At the Times, Apuzzo will be covering the Justice Dept. and is expected to team up on stories with Washington bureau reporters like Charlie Savage and Michael Schmidt.

The memos from AP Washington bureau chief Sally Buzbee and New York Times Washington bureau chief Carolyn Ryan are below:

Colleagues,

I wanted to let you know that Matt Apuzzo is leaving the AP to take a job at the New York Times, beginning in January.

Matt has built a reputation as a whip-smart and intellectually aggressive reporter, beginning 11 years ago on cops in Hartford and as a corruption-chasing correspondent in New Haven. He came to Washington in 2006 as a legal affairs/courthouse reporter and put his byline on some of the biggest stories of the time: Abramoff, Libby, Blackwater, the economic meltdown.

He joined the investigative team in January 2009 and, along with Adam Goldman, turned to reporting on the CIA and secret prisons, terrorism, the FBI and most notably the NYPD Muslim surveillance story that won a Pulitzer Prize for investigative reporting in 2011. He and Adam also broke the Levinson story this fall after three years of painstaking work. Most recently, Matt and Dina Cappiello also led an important series on ethanol.

None of that terrific lineup of stories even remotely captures Matt's true impact across the AP, however. His mentoring and training of other reporters has benefited the entire global newsroom. His drive, discipline, good judgment and wisdom have touched countless people and countless pieces of journalism.

We wish Matt all the best in his new job, where he will focus on enterprise and investigative reporting around the Justice Department, law and policy. His last day here will be Jan. 10.

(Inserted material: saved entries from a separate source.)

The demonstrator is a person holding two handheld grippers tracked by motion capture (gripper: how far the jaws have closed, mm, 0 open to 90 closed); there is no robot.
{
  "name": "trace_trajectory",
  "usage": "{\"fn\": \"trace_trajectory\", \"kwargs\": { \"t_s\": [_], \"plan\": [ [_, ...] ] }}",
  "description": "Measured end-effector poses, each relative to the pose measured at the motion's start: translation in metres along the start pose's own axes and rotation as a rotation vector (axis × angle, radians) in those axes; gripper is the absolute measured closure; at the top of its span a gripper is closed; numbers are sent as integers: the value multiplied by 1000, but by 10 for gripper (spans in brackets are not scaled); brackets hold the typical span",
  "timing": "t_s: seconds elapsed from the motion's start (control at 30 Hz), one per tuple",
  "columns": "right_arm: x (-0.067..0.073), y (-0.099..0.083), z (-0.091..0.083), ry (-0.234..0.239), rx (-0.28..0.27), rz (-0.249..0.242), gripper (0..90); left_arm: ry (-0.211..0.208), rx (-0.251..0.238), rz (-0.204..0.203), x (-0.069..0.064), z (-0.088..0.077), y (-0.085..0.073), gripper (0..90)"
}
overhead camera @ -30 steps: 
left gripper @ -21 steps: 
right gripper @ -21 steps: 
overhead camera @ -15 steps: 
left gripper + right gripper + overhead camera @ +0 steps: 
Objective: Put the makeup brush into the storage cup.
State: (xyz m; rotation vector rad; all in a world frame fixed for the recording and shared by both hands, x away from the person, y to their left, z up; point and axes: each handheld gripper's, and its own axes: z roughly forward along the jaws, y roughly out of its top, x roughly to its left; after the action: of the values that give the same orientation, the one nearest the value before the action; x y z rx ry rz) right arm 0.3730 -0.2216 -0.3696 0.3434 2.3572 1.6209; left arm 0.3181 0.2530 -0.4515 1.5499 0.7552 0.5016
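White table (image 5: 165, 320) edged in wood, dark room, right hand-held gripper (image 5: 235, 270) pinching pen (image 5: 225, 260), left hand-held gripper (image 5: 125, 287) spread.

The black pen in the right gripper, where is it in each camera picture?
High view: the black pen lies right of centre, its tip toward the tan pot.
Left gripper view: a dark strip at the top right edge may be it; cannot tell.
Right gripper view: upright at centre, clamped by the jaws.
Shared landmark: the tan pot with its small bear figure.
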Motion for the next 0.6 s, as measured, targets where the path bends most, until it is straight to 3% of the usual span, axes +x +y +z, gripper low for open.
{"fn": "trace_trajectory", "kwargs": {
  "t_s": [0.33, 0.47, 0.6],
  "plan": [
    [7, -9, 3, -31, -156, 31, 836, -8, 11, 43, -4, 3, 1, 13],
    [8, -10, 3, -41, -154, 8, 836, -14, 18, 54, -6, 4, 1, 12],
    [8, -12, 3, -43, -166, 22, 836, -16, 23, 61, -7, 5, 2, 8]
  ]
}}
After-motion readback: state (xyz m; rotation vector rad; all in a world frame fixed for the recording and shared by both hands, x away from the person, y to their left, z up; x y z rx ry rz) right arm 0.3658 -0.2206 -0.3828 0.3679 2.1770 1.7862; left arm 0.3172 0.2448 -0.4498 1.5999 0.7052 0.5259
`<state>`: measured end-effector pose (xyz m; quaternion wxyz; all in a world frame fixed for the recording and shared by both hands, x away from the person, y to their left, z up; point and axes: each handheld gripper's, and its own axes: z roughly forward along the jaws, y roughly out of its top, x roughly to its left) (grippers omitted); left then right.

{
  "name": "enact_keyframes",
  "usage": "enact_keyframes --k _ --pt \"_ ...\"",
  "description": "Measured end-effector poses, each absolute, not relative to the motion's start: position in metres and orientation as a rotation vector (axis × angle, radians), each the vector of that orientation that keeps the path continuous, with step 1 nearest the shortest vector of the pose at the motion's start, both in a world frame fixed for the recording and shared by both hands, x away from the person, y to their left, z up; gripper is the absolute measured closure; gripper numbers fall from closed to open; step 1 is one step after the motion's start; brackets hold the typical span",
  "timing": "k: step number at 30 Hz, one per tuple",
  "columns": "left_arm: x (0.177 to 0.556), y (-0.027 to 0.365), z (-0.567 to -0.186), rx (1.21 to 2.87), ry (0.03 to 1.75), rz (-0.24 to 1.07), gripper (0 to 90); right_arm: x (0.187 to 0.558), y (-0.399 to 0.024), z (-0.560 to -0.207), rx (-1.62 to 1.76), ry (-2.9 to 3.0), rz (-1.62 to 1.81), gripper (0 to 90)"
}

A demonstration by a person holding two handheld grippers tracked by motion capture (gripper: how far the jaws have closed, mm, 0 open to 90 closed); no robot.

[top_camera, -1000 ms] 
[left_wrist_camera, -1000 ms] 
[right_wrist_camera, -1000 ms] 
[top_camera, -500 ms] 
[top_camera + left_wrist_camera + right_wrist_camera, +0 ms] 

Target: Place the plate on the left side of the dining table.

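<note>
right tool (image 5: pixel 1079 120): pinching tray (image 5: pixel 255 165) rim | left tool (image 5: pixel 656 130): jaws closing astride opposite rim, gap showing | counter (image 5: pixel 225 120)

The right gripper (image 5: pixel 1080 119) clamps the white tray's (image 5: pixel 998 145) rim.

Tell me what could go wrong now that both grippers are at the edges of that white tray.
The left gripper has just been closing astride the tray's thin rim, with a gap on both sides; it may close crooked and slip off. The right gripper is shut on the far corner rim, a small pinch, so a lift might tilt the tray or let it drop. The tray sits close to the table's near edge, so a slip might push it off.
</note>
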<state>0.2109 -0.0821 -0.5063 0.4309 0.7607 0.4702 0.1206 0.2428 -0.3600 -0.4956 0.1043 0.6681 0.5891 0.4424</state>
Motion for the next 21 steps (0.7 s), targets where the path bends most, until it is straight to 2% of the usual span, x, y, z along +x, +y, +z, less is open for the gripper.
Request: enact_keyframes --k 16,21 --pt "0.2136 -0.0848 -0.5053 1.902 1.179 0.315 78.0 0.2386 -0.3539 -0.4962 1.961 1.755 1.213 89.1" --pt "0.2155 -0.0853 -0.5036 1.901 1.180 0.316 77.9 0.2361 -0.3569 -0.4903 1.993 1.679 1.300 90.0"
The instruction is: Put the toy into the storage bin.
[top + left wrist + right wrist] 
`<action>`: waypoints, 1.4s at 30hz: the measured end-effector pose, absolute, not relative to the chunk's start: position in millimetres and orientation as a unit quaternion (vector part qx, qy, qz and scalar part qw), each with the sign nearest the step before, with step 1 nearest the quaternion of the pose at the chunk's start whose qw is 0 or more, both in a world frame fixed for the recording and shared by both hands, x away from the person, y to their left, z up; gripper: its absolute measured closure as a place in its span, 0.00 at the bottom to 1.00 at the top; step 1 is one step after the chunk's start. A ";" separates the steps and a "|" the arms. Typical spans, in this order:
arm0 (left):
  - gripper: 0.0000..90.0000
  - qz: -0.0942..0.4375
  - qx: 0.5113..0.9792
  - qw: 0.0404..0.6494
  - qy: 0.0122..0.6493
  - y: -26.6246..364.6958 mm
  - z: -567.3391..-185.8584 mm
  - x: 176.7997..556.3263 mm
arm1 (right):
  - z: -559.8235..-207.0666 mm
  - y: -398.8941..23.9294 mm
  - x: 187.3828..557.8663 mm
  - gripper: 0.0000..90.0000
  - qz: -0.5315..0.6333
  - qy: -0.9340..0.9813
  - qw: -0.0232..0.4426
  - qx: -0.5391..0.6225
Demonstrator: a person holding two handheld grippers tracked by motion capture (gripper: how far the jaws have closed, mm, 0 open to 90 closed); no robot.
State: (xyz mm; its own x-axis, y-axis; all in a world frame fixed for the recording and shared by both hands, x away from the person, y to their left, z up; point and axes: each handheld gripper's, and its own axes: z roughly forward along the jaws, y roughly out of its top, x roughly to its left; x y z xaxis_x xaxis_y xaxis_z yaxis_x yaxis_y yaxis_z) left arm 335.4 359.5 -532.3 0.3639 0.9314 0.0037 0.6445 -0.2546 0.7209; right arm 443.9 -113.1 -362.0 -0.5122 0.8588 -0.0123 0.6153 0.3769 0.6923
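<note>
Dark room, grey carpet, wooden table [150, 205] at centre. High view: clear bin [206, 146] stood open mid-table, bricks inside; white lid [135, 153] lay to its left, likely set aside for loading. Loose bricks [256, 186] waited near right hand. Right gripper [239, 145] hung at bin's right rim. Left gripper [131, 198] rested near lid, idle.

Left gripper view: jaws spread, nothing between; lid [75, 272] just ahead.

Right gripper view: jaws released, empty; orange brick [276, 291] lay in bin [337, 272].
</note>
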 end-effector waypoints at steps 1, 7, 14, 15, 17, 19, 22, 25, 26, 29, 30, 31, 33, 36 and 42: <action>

We will move quickly to ensure our investigative reporting efforts remain strong. My and our commitment to that reporting is solid and ongoing. And I look forward to much input from all of you as that effort, including hiring, progresses.

Very best,

Sally

Folks,

I am thrilled to tell you that Matt Apuzzo, who won the Pulitzer Prize for a series revealing the New York Police Department's surveillance of the Muslim community, will be joining us as a reporter in the Washington bureau.

Matt is a gifted reporter and an investigative natural. His high-impact stories have uncovered the locations of CIA prisons, revealed widespread cheating on FBI certification tests and identified the exclusive cadre of Wall Street bankers who get to call the Treasury secretary directly.

He grew up in Cumberland, a small town on the coast of Maine, and attended Colby College (alma mater of another New York Times star, Rebecca Corbett.) He began writing for the Waterville Morning Sentinel while still in school.

He began his professional career as a reporter for the Standard-Times in New Bedford, Mass., where he happened upon a major organized crime and corruption investigation involving heroin trafficking in the fishing town.

He then moved to the AP, based in Connecticut, during an extraordinary era of public corruption in that state, when the governor, the governor's chief of staff and deputy chief of staff, the NAACP chairman, three mayors and the state treasurer all went to prison.

He became an investigative reporter for the AP in Washington, and with his colleague, Adam Goldman, produced the series that showed how the NYPD systematically spied on Muslim Americans and built databases of where they ate, shopped, lived and prayed.

Matt will be joining us in the Washington bureau, covering Justice. A natural collaborator, he looks forward to teaming up with other Times staffers, including Charlie Savage, who will continue to focus on the NSA story and national security legal issues, and Mike Schmidt, who covers the FBI.

He lives on Capitol Hill with his wife, Becky, an immigration lawyer, and two kids: Dominic, 4, and Daphne, who is almost 2.

Please join me in welcoming him. His email is [redacted]

This post was updated with memo from Carolyn Ryan.